Bio: Maxim Likhachev is a Professor of Robotics at Carnegie Mellon University, directing Search-based Planning Laboratory (SBPL). His group at CMU researches heuristic search, decision-making and planning algorithms, all with applications to the control of robotic systems including unmanned ground and aerial vehicles, mobile manipulation platforms, humanoids, and multi-robot systems. Maxim obtained his Ph.D. in Computer Science from Carnegie Mellon University with a thesis called “Search-based Planning for Large Dynamic Environments.” He has over 150 publications in top journals and conferences on AI and Robotics and numerous paper awards. His work on Anytime D* algorithm, an anytime planning algorithm for dynamic environments, has been awarded the title of Influential 10-year Paper at International Conference on Automated Planning and Scheduling (ICAPS) 2017, the top venue for research on planning and scheduling.

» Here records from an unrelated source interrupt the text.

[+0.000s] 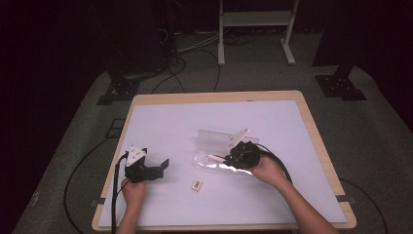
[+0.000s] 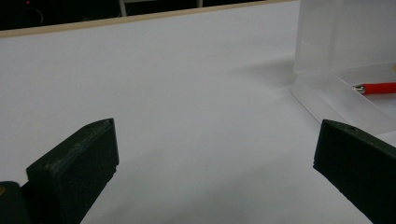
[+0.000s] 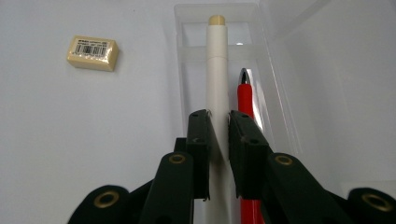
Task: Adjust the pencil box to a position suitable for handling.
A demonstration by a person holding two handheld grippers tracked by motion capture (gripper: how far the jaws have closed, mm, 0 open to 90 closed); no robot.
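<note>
On the white mat (image 1: 272,204) covering the table (image 1: 321,146), the high view shows a clear plastic pencil case (image 1: 219,161) lying open near the middle, its lid (image 1: 221,138) tilted up on the far side. The right gripper (image 1: 239,155) sits at the right end of the case tray, with the right hand (image 1: 267,169) behind it. The left gripper (image 1: 146,170) rests on the mat well apart from the case, toward the left edge. A small eraser (image 1: 197,185) lies on the mat between the two grippers, just in front of the case and outside it.

From the left gripper view, the two black jaws stand wide apart with nothing but bare mat between them. The corner of the pencil case (image 2: 322,93) appears at the right, and the tip of a red pen (image 2: 378,87) lies inside the tray.

From the right gripper view, the jaws are closed on a white pen (image 3: 217,84), gripping its barrel from both sides. The white pen runs lengthwise along the tray of the pencil case (image 3: 187,56); whether it already rests on the tray floor cannot be told. The red pen (image 3: 245,98) lies in the tray just beside it, on the right. The eraser (image 3: 92,52) lies on the mat to the left of the case.

Status, as judged: the red pen is stowed and the white pen is in line with the tray but not yet released. Remaining steps are likely release of the white pen, transfer of the eraser into the case, and closing of the lid.
</note>
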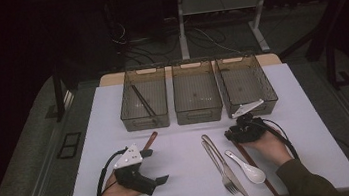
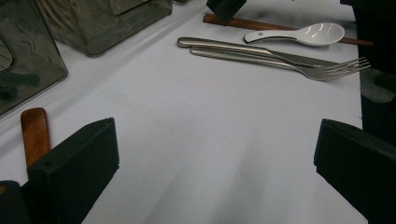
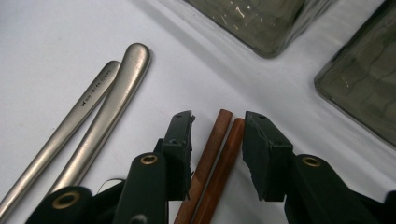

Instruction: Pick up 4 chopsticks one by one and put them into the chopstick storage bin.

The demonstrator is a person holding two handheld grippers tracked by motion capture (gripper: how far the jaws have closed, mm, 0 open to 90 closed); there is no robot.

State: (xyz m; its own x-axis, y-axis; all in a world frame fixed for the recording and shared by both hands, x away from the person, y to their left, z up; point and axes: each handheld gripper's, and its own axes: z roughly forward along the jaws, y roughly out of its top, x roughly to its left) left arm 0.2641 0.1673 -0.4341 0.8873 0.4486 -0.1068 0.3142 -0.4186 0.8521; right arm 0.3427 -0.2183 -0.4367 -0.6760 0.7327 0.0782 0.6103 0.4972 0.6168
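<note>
A pair of brown chopsticks (image 3: pixel 219 149) lies on the white table (image 1: pixel 184 152), running toward the front edge (image 1: pixel 256 166). My right gripper (image 3: pixel 217 126) stands open astride their far ends, one jaw on each side, with a small gap at the left jaw; it rests by the right bin (image 1: pixel 235 135). Beside them lie a steel knife (image 1: pixel 218 157), a fork (image 1: pixel 226 177) and a white spoon (image 1: pixel 247 167). My left gripper (image 1: pixel 157 166) is open wide over bare table (image 2: pixel 217 144). A brown wooden handle (image 2: pixel 35 133) lies just beside its left jaw.
Three smoky see-through bins stand in a row at the back: left (image 1: pixel 129 118), middle (image 1: pixel 199 115), right (image 1: pixel 268 94). The left bin holds dark chopsticks (image 1: pixel 143 102). The table's front edge is close to both hands.
</note>
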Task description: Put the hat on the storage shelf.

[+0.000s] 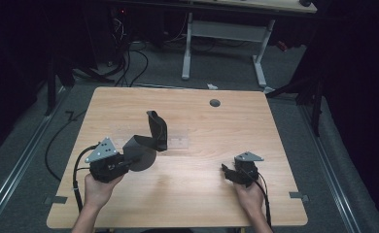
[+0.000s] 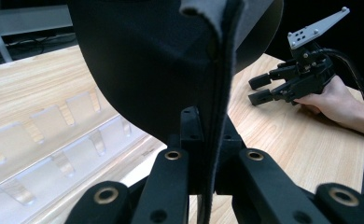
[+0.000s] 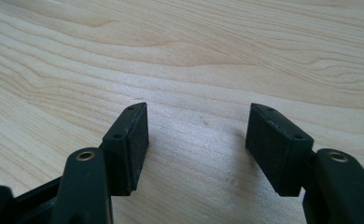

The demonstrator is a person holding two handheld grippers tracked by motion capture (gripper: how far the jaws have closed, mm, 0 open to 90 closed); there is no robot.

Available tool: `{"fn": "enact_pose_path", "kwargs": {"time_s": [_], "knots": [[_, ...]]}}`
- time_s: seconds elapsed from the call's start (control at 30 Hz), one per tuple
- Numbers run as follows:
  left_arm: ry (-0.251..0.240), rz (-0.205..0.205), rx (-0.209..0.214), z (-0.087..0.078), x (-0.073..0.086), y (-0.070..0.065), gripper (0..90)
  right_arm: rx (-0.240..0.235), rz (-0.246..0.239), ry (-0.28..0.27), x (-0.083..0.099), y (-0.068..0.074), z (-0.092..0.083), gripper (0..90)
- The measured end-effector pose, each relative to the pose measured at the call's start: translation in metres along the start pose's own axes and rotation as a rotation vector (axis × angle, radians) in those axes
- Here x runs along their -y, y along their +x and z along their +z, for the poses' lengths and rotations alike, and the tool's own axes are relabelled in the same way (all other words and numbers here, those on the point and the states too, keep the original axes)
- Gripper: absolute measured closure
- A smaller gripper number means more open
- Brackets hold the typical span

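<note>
A dark grey, cap-like fabric piece [image 1: 148, 141] is held above the wooden table [image 1: 197, 199], left of centre. My left gripper [image 1: 131, 159] is shut on its lower edge. In the left gripper view the fabric [image 2: 152, 60] rises right in front of the camera, and its stitched rim is pinched between the jaws of the left gripper [image 2: 204, 140]. My right gripper [image 1: 225, 170] rests low at the front right of the table, apart from the fabric. It stands open, and bare wood shows between its pads [image 3: 132, 144]. The left gripper view also shows the right gripper [image 2: 264, 89] in a hand.
A clear plastic rack [image 1: 180, 138] with slots lies flat on the table just behind the fabric; the left gripper view shows the rack [image 2: 54, 144] at its left. A small round hole [image 1: 215, 103] sits near the table's far edge. A white desk frame [image 1: 226, 34] and cables stand beyond.
</note>
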State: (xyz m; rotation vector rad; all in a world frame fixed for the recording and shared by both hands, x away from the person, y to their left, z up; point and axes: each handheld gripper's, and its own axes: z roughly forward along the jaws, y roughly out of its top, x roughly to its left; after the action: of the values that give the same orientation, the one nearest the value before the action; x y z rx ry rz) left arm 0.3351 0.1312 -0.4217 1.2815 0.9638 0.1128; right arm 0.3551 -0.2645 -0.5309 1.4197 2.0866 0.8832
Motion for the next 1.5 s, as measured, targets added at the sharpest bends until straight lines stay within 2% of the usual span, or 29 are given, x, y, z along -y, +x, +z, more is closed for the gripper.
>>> {"fn": "enact_pose_path", "kwargs": {"time_s": [0.27,0.6,1.5], "knots": [[-0.011,0.006,-0.028,-0.001,-0.010,0.005,86.3,-0.002,0.000,0.001,0.000,0.000,0.000,38.8],[-0.059,0.010,-0.056,-0.008,-0.026,0.015,86.4,-0.003,-0.003,0.001,0.000,0.000,0.000,38.3],[-0.128,0.021,-0.147,-0.013,-0.047,0.042,86.3,-0.004,-0.003,0.001,0.000,0.000,0.000,38.3]]}}
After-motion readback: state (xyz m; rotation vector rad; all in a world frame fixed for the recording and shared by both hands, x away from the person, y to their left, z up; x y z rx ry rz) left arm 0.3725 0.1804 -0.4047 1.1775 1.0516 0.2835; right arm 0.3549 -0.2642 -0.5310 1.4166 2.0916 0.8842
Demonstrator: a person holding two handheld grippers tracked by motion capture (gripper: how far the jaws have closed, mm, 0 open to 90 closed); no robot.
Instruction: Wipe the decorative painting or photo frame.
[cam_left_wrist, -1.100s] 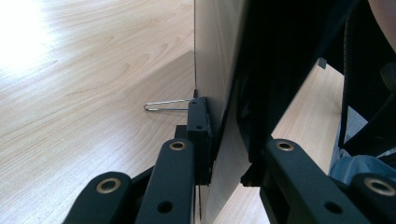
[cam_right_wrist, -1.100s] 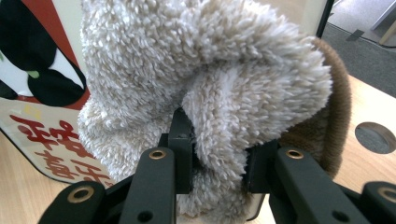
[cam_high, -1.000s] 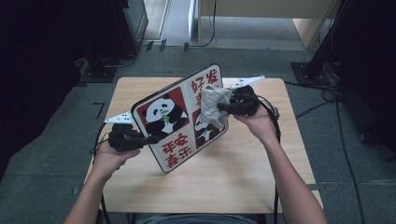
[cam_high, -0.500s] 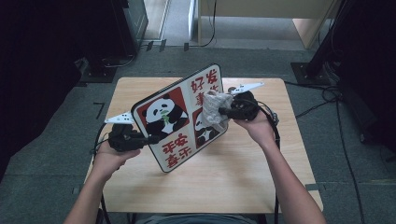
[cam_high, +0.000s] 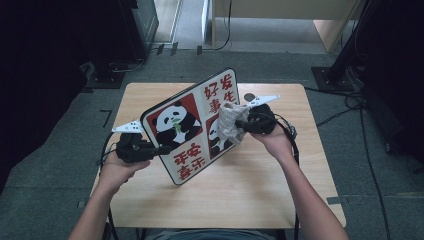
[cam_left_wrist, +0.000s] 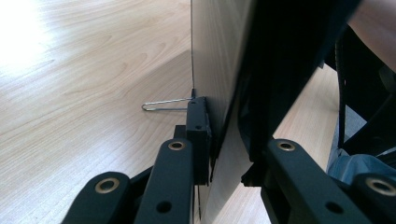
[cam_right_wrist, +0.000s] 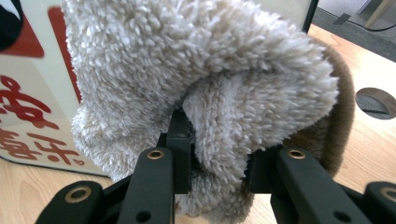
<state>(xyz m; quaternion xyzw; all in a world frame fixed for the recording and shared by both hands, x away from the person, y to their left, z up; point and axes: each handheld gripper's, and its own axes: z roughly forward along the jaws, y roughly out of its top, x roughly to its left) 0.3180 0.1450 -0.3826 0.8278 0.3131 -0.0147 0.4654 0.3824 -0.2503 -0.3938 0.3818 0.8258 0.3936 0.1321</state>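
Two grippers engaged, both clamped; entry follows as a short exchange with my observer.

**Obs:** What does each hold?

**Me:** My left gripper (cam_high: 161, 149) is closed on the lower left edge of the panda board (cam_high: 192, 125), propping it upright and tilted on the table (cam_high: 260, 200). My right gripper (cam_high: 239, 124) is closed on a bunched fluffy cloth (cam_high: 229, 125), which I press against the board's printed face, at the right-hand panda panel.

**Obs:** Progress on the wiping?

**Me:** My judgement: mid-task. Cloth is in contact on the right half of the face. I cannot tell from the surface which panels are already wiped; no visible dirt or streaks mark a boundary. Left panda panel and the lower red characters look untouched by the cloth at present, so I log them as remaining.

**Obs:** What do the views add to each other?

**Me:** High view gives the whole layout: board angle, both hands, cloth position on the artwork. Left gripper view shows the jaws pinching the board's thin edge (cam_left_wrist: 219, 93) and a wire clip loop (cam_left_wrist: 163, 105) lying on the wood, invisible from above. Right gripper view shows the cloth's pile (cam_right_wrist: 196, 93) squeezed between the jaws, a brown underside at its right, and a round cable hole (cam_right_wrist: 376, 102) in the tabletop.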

Some of the other awards include selection for 2010 DARPA Computer Science Study Panel that recognizes promising faculty in Computer Science and being on a team that won 2007 DARPA Urban Challenge and on a team that won the Gold Edison award in 2013. Maxim founded RobotWits, a company devoted to developing advanced planning and decision-making technologies for self-driving vehicles and recently acquired by Waymo, and co-founded TravelWits, an online travel tech company that brings AI to make travel logistics easier. Finally, Maxim is an executive co-producer of regional Emmy-nominated The Robot Doctor TV series aimed at showing the use of mathematics in Robotics and inspiring high-school students to pursue careers in science and technology.